> [ACTION ITEM]:
Please copy the listing that follows exactly, leaving out any pictures.

====================

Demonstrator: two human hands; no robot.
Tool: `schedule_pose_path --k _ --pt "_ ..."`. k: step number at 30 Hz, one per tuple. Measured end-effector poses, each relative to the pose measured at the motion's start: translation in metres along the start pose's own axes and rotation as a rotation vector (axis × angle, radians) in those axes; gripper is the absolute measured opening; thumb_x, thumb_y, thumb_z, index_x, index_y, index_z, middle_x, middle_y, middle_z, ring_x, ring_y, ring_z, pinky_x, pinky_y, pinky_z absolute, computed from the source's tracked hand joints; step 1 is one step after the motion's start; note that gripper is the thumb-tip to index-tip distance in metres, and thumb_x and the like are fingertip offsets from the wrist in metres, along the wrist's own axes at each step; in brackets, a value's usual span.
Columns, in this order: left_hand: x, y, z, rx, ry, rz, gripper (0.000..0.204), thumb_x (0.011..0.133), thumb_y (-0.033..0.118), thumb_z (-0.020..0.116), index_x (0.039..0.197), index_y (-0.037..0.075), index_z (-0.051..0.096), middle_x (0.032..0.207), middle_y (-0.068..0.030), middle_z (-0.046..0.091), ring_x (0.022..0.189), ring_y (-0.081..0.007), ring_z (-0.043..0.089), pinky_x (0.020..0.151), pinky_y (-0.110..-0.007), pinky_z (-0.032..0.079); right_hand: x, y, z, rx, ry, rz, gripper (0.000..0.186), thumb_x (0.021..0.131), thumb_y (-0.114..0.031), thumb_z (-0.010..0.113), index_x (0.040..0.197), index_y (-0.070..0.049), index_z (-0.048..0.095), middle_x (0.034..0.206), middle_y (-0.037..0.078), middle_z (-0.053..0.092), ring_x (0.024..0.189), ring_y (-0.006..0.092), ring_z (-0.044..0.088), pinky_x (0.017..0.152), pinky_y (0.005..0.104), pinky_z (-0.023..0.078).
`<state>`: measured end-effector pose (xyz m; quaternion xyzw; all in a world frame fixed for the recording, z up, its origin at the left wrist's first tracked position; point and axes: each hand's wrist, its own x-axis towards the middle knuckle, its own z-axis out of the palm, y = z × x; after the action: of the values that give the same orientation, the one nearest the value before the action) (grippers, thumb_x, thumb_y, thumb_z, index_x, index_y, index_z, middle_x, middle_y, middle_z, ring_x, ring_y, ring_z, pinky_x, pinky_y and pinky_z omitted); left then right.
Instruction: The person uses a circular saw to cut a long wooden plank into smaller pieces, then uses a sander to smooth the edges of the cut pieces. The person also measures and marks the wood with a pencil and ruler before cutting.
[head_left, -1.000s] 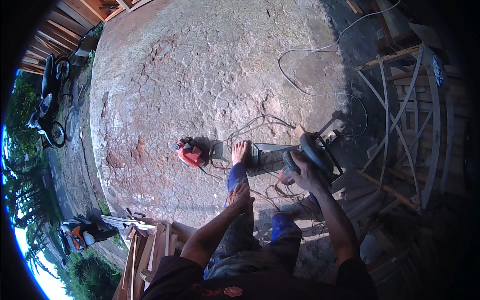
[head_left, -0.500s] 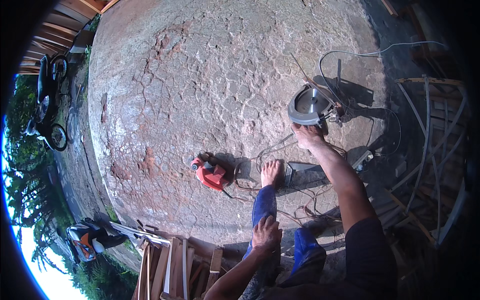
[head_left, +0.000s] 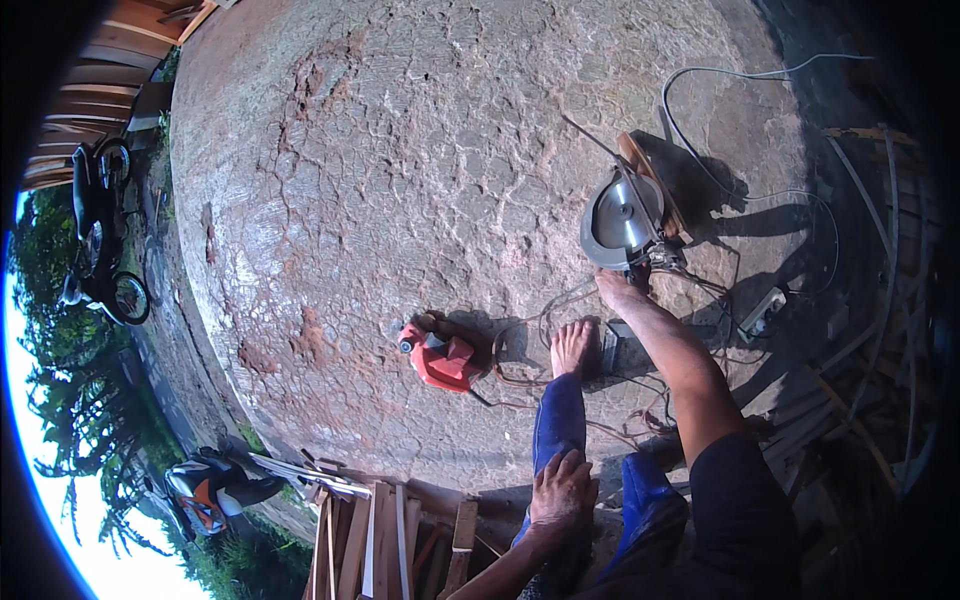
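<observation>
My right hand (head_left: 618, 285) grips the handle of a circular saw (head_left: 622, 220), held out on the right with its silver blade facing me and a wooden board (head_left: 640, 153) along its far side. My left hand (head_left: 562, 490) rests on my left knee, fingers loosely spread, holding no tool. My bare foot (head_left: 571, 348) stands on the cracked concrete beside a dark flat piece (head_left: 618, 348) partly hidden by my right arm. A red power planer (head_left: 440, 360) lies to the left of the foot, among brown cords.
A grey cable (head_left: 697, 68) loops at right. A power strip (head_left: 765, 312) sits near wooden frames (head_left: 885, 220). Cut timber (head_left: 380, 540) is piled below, more planks (head_left: 110, 70) stand upper left. Two motorbikes (head_left: 100, 230) (head_left: 215, 490) are parked along the left edge.
My right hand has carried the saw away from beside my foot, farther forward, turning its blade side toward view. My left hand stays on the leg; the view has shifted slightly.
</observation>
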<state>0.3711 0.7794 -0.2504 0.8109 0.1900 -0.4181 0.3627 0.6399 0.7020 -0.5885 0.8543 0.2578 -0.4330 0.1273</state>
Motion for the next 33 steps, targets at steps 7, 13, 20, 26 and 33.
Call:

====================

> [OUTPUT OF THE TASK]:
Demonstrator: two human hands; no robot.
Tool: `schedule_pose_path --k _ --pt "_ ..."`. k: step number at 30 Hz, one per tuple. Measured end-effector poses, each relative to the pose measured at the motion's start: translation in metres along the start pose's own axes and rotation as a rotation vector (axis × angle, radians) in those axes; gripper is the absolute measured opening; thumb_x, thumb_y, thumb_z, index_x, index_y, index_z, middle_x, middle_y, middle_z, ring_x, ring_y, ring_z, pinky_x, pinky_y, pinky_z absolute, computed from the source's tracked hand joints; step 1 is one step after the motion's start; note that gripper is the thumb-tip to index-tip distance in metres, and thumb_x and the like are fingertip offsets from the wrist in metres, along the wrist's own axes at each step; in brackets, a value's usual span.
Columns, in this order: left_hand: x, y, z, rx, ry, rz, gripper (0.000..0.204), thumb_x (0.011..0.133), thumb_y (-0.033..0.118), thumb_z (-0.020..0.116), index_x (0.039..0.197), index_y (-0.037..0.075), index_z (-0.051..0.096), middle_x (0.032..0.207), middle_y (-0.068..0.030), middle_z (-0.046..0.091), ring_x (0.022..0.189), ring_y (-0.081..0.007), ring_z (-0.043..0.089), pinky_x (0.020..0.151), pinky_y (-0.110..-0.007), pinky_z (-0.032..0.079); right_hand: x, y, z, rx, ry, rz, gripper (0.000..0.186), thumb_x (0.021..0.131), thumb_y (-0.114..0.031), thumb_z (-0.010..0.113), index_x (0.040..0.197), index_y (-0.070..0.049), index_z (-0.048..0.095), middle_x (0.034..0.206), middle_y (-0.037..0.078), middle_z (-0.053..0.092), ring_x (0.024..0.189), ring_y (-0.006..0.092), ring_z (-0.044..0.088), pinky_x (0.017..0.152), pinky_y (0.005..0.104), pinky_z (-0.023..0.078).
`<state>`: measured end-effector pose (xyz m; quaternion xyzw; all in a world frame fixed for the recording, z up, its origin at the left wrist's first tracked position; point and axes: each hand's wrist, its own x-axis towards the middle knuckle, its own z-axis out of the palm, y = z × x; after the action: of the values that give the same orientation, the one nearest the value before the action) (grippers, thumb_x, thumb_y, thumb_z, index_x, index_y, index_z, middle_x, middle_y, middle_z, ring_x, ring_y, ring_z, pinky_x, pinky_y and pinky_z omitted); left then right.
Instruction: The person uses a circular saw to cut a long wooden plank into smaller pieces, then uses a sander to smooth the edges of the cut pieces. The person also measures and marks the wood with a pencil and ruler before cutting.
[head_left, -1.000s] 
[head_left, -0.500s] 
[head_left, +0.000s] 
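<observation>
My right hand (head_left: 618, 285) grips the handle of a circular saw (head_left: 622, 220), held out on the right with its silver blade facing me and a wooden board (head_left: 640, 153) along its far side. My left hand (head_left: 562, 490) rests on my left knee, fingers loosely spread, holding no tool. My bare foot (head_left: 571, 348) stands on the cracked concrete beside a dark flat piece (head_left: 618, 348) partly hidden by my right arm. A red power planer (head_left: 440, 360) lies to the left of the foot, among brown cords.
A grey cable (head_left: 697, 68) loops at right. A power strip (head_left: 765, 312) sits near wooden frames (head_left: 885, 220). Cut timber (head_left: 380, 540) is piled below, more planks (head_left: 110, 70) stand upper left. Two motorbikes (head_left: 100, 230) (head_left: 215, 490) are parked along the left edge.
My right hand has carried the saw away from beside my foot, farther forward, turning its blade side toward view. My left hand stays on the leg; the view has shifted slightly.
</observation>
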<state>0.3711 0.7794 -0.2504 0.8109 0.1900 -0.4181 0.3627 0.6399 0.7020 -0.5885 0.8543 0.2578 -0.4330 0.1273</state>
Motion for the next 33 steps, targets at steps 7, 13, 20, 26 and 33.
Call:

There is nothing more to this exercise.